音楽

2010年11月17日 (水)

ねぇ、なんで涙が流れるの?

Perfumeの楽曲は、不思議な魅力を持った物が多いと思います。Seventh HeavenやWonder2など、聴くたびに涙があふれてしまい、自分がどうにかなってしまったんじゃないかと、不安になった事があるほどです。本当に、なんでこの曲で泣くの?と自問自答するくらい、私にとって泣けちゃう曲が多いのです。
変な事を言う奴だな、キモイな、というささやきが聞こえてきそうですが、私、新曲の「ねぇ」を最初に聴いた時にも泣いてしまったんです。PVを見た時にはほとんど号泣に近い状態。こんなHappyな歌詞のラブソングで号泣なんて、いよいよおれもおかしくなったか、と覚悟を決めたほどです。
でも、まだ家のローンも残っているし、子どもは上の学校にやらなきゃいけないし、おかしくなっている暇はないのです!ここは一つ、なんで泣けちゃったのかを自分なりに分析して、少し気持ちを落ち着かせなければ。

まず、インストを聴いて思うのは、なんて緊迫感のある曲なんだ、ということです。最初の高速ステップが始まる前の一瞬の沈黙は、心臓の鼓動も止まるかと思われるほど。
そしてその後流れる和音は悲壮感も漂う様なマイナーな響きで、一昔前の歌謡曲だったら絶対「すれ違う二人の気持ち」とか、「ねぇ、なぜ私の目を見ないの?」とかいう、演歌の世界にも突入してしまいそうなくらいの、ドラマチックな歌詞をのせてくるでしょう。別れ、破局、取り残される思い、みたいなイメージががんがん浮かんできます。

そこに乗っかっているのが、無邪気なあの歌詞です。
「ねぇ、今日はどこ行くぅ?えーっ、また勝手に予定決めちゃったの?もぅ!でも、あなたと一緒だったらどこだって特別な場所だから・・・(o^-^o)」
今時、高校生だってこんなに夢中になっちゃうんだろうか、と言うくらい、かわいらしい、女の子の気持ちが、あの3人によって歌い上げられます。声は全開で可愛らしくしてあります。(もう泣けてきた!)

いろんな感じ方があるとは思うのですが、私にはこの恋がHappy Endを迎える、というイメージは無く、いずれ、この子は捨てられちゃうんだ、はかない恋に終わるんだ、という、はかなさ、哀れさが強く印象づけられるのです。
そのイメージは、この曲に、悲しい別れ、だとか、すれ違う思い、などの歌詞をつけたときよりも、むしろ数段強く胸に迫ってきます。
まるで、戦争映画の悲惨きわまりない映像に、HappyなBGMをかぶせたときの様な(確か、ベトナム戦争の映画で、戦闘シーンにWhat a Wonderful Worldをかけていたのがありましたよね)効果があるように思われました。そのギャップは、日本の古典の「もののあわれ」にも通ずるものを感じさせる、と言っても言い過ぎではないかもしれません。

それと真逆なのがFake It!
イントロはあくまでも攻撃的、挑発的、いわゆるバキバキサウンドなのですが、そこに乗っかるのがあの歌詞。

「絶対に今は言わないわ!」

これって逆に言えば、いずれは言うつもりだ、ってこと。
つまり「世界で一番あなたの事が好き。私はあなたしかいらないの。あなたのために私は生きる。」
今までPerfumeが歌ったラブソングの中でも、もっとも甘く激しい恋心を謳い上げています。越路吹雪さんが歌って有名になった、エディット・ピアフの「愛の讃歌」もかくやと言わんばかり。
そして彼女は、その恋をかなえ、愛する男のナンバー1になるため、その思いを封印=Fakeして愛の戦いに挑むのです!くぅっ!行っけーっ!!!

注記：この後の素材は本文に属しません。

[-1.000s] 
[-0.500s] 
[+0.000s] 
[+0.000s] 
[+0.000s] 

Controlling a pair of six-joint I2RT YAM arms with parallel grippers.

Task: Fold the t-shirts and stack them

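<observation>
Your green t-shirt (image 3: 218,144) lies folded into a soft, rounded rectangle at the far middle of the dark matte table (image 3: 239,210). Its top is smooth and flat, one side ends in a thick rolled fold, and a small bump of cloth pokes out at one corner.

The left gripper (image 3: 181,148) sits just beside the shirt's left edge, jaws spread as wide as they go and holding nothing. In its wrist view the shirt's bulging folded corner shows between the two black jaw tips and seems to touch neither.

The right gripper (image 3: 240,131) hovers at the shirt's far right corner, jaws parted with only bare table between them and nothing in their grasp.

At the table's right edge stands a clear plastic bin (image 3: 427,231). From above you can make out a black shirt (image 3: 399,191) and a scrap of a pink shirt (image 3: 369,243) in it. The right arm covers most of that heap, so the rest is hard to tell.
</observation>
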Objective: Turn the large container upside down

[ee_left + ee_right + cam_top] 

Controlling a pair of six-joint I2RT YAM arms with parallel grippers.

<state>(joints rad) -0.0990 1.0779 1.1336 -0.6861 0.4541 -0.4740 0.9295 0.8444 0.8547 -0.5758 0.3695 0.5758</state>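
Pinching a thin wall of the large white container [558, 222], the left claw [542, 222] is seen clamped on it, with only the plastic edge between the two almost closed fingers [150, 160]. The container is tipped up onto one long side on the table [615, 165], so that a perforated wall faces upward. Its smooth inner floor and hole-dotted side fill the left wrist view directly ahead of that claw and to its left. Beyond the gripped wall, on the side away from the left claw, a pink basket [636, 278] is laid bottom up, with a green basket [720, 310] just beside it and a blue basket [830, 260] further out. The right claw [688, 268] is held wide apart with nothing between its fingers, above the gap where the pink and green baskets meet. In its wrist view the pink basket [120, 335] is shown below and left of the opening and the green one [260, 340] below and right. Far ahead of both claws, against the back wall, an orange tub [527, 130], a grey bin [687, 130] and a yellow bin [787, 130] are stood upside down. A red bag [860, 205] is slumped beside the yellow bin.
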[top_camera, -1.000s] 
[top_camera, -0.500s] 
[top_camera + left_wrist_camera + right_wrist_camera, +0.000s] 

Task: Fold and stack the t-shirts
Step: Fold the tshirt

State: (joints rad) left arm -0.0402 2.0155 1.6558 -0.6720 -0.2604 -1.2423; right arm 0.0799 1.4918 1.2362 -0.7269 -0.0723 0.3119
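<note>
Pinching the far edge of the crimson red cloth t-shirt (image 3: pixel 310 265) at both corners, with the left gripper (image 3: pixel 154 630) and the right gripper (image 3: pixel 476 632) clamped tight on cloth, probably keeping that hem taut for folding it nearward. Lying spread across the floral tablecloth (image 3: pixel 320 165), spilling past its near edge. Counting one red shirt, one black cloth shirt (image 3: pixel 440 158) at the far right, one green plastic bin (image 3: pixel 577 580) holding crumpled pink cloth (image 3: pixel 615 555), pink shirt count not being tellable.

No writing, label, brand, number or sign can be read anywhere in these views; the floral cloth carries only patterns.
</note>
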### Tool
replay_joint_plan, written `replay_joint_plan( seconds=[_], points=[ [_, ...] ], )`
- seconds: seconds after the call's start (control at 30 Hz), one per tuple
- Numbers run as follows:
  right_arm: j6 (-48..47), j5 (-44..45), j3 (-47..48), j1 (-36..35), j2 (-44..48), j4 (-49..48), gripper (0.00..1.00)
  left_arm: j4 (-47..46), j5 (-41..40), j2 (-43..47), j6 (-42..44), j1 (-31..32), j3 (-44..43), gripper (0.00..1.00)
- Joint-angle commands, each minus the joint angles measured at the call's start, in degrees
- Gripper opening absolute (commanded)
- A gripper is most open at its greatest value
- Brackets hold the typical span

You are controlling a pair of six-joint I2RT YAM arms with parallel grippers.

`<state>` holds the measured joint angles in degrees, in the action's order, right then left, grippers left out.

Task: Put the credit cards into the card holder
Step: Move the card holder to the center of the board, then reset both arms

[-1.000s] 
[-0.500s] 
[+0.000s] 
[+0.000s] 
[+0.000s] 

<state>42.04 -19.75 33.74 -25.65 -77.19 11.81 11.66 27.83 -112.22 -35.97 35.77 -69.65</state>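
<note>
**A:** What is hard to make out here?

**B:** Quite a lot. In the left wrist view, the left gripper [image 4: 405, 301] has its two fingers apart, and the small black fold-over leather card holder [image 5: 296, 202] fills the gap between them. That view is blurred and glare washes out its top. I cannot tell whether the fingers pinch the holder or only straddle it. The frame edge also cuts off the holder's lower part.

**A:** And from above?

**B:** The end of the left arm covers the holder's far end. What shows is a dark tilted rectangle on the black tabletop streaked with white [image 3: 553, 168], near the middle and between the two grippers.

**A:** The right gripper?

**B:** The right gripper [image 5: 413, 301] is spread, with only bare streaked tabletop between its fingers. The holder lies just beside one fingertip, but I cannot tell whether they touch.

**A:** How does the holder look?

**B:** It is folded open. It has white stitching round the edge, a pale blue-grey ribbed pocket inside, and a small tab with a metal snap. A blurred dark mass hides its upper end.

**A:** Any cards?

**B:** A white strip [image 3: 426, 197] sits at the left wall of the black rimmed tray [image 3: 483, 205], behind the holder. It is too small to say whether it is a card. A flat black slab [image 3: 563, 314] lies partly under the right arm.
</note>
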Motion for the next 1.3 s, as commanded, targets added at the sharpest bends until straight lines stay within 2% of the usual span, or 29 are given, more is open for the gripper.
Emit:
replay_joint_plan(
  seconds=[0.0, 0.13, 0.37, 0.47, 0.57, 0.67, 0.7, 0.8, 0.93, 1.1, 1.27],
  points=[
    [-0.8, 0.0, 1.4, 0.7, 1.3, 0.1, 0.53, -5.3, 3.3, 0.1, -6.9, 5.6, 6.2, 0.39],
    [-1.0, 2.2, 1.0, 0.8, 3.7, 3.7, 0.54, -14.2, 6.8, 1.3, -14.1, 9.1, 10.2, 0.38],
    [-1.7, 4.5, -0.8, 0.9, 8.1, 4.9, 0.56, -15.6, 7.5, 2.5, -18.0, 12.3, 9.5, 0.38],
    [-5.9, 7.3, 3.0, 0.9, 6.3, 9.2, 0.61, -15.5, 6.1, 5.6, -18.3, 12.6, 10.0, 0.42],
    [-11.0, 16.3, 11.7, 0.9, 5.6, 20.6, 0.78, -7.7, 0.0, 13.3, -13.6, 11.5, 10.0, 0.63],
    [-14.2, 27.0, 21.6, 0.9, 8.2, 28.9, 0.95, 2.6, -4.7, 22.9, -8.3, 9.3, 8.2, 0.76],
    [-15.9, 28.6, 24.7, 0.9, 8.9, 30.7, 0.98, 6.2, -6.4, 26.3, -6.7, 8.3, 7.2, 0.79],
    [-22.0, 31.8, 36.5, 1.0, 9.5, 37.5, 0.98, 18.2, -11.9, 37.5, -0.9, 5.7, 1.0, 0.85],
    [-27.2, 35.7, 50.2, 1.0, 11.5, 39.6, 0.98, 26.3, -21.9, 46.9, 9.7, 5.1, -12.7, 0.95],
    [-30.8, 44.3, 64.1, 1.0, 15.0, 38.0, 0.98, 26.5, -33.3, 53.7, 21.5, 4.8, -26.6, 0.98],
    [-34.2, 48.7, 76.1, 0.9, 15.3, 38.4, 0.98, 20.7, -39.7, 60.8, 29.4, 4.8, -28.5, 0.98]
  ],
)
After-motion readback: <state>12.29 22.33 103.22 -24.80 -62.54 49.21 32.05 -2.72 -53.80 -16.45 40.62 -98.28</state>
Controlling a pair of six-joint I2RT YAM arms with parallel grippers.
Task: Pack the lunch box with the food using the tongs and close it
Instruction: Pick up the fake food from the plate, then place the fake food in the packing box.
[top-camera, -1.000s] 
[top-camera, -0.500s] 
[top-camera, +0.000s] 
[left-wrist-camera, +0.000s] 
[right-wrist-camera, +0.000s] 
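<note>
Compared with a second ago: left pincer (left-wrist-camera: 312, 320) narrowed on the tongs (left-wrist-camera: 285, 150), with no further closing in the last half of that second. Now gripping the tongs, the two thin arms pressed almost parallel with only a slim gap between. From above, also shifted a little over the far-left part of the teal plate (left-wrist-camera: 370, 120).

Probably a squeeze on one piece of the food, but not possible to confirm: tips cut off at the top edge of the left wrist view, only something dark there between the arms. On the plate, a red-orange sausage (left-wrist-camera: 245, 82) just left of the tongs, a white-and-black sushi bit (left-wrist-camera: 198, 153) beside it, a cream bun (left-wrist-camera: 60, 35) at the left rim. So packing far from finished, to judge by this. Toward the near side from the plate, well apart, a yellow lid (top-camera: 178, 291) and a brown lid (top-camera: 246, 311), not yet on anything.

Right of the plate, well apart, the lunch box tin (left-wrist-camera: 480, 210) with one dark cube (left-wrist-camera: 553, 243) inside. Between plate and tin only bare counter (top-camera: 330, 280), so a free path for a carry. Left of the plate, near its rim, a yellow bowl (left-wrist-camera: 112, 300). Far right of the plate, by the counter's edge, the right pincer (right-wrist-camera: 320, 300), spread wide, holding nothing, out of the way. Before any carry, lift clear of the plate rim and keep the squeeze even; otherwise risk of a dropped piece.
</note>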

これほど前向き、というか、前のめりなラブソングも珍しいというくらい、全開で恋しまくっています。そこには「もののあわれ、」なんか薬にしたくてもないくらい。その意味では、本当にバッキバキのラブソングなんだと思います。

もしかしたら、「ねぇ」で恋が終わりそうになったのを察知した彼女が、「切ない思いなんかにとらわれてる場合じゃないわ!」とばかりに、自分の思いをFakeしてその男に挑みかかっているのかもしれませんね。
そう考えると、「Fake It」のあのバキバキサウンドも、心無しか可愛らしく聞こえてくる様な気がします。